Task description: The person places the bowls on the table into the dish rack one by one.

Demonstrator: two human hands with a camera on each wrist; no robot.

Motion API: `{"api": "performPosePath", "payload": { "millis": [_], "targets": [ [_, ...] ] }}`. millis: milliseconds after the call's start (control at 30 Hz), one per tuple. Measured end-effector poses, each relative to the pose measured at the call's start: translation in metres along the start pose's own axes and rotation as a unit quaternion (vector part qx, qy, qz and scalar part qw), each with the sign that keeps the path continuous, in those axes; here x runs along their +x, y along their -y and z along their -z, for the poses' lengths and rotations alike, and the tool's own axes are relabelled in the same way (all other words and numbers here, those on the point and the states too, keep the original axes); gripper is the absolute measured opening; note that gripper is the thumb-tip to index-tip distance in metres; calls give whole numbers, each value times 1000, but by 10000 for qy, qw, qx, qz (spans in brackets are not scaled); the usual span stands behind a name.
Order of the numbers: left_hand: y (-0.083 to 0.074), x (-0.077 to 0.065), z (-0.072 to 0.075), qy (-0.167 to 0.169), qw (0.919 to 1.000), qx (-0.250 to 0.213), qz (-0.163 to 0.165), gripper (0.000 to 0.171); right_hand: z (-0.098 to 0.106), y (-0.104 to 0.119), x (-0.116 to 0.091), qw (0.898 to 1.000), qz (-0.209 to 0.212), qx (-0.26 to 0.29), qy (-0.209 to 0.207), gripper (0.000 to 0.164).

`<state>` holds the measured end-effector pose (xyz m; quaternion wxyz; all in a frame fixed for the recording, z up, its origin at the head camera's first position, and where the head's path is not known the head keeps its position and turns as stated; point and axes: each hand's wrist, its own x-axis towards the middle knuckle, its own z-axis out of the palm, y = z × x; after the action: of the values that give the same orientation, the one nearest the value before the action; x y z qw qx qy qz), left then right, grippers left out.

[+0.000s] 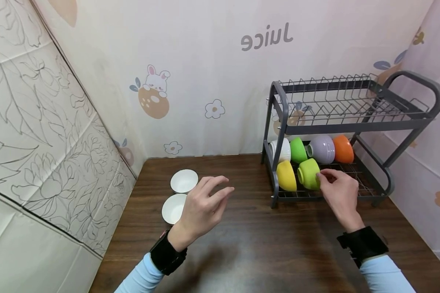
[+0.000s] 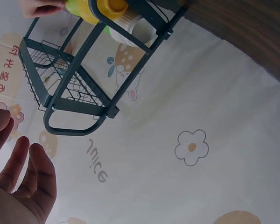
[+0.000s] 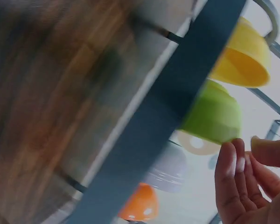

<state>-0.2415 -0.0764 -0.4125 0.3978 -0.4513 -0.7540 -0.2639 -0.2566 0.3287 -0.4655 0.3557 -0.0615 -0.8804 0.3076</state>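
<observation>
My right hand [image 1: 340,193] pinches the rim of a lime green bowl [image 1: 309,174], tipped on its side at the front of the rack's lower shelf. In the right wrist view, the fingertips are right at the edge of this bowl [image 3: 214,114]. Left of it in the head view leans a yellow bowl [image 1: 286,176]. My left hand [image 1: 204,201] hovers over the table with nothing in it, fingers loosely bent and thumb apart. Close to that hand, two white bowls [image 1: 184,181] stand on the table, the nearer one partly behind the hand.
The grey two-tier dish rack [image 1: 355,128] stands at the back right, its wire upper tier above the bowls. Along the back of its lower shelf lean a white bowl [image 1: 284,149], a green bowl [image 1: 298,150], a purple bowl [image 1: 322,149] and an orange bowl [image 1: 343,149].
</observation>
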Motion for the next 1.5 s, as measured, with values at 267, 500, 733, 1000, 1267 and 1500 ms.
{"api": "performPosePath", "payload": {
  "millis": [267,500,733,1000,1267,1500],
  "targets": [
    [0,-10,-5,193,9995,74,249,12,22,38,20,9919,695,739,-768,16],
    [1,-32,-14,601,9964,139,588,7,33,69,15,9855,1048,997,-890,16],
    [6,-67,-12,949,9752,919,1776,10,31,85,-3,9787,1393,1286,-790,18],
    [15,-112,3,1620,9193,1914,3031,30,23,89,-27,9738,1759,1434,-148,23],
    [27,-145,7,1804,9226,1910,2825,22,13,93,-47,9713,1725,1633,159,24],
    [35,-156,9,1593,9362,1845,2531,19,5,91,-56,9734,1551,1668,253,22]
  ]
}}
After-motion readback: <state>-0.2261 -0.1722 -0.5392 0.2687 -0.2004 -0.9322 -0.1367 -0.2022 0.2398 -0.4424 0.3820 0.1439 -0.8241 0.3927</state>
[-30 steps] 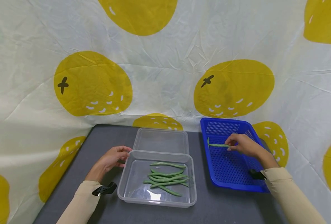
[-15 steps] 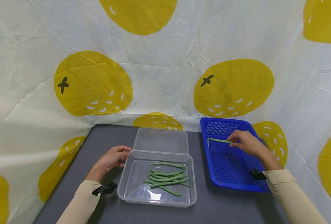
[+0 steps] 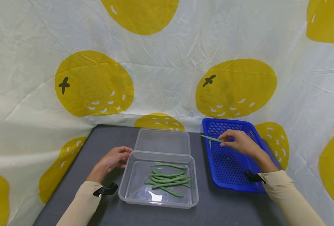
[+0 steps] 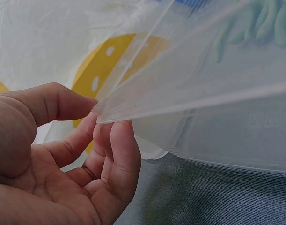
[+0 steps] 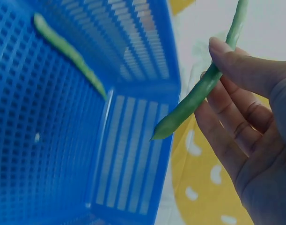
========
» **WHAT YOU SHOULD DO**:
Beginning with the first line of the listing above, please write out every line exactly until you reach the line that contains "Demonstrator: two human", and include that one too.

» **WRITTEN RESPONSE**:
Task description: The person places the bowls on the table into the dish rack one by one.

Demonstrator: two human hands with a camera on each wrist; no robot.

Nothing else goes with this output.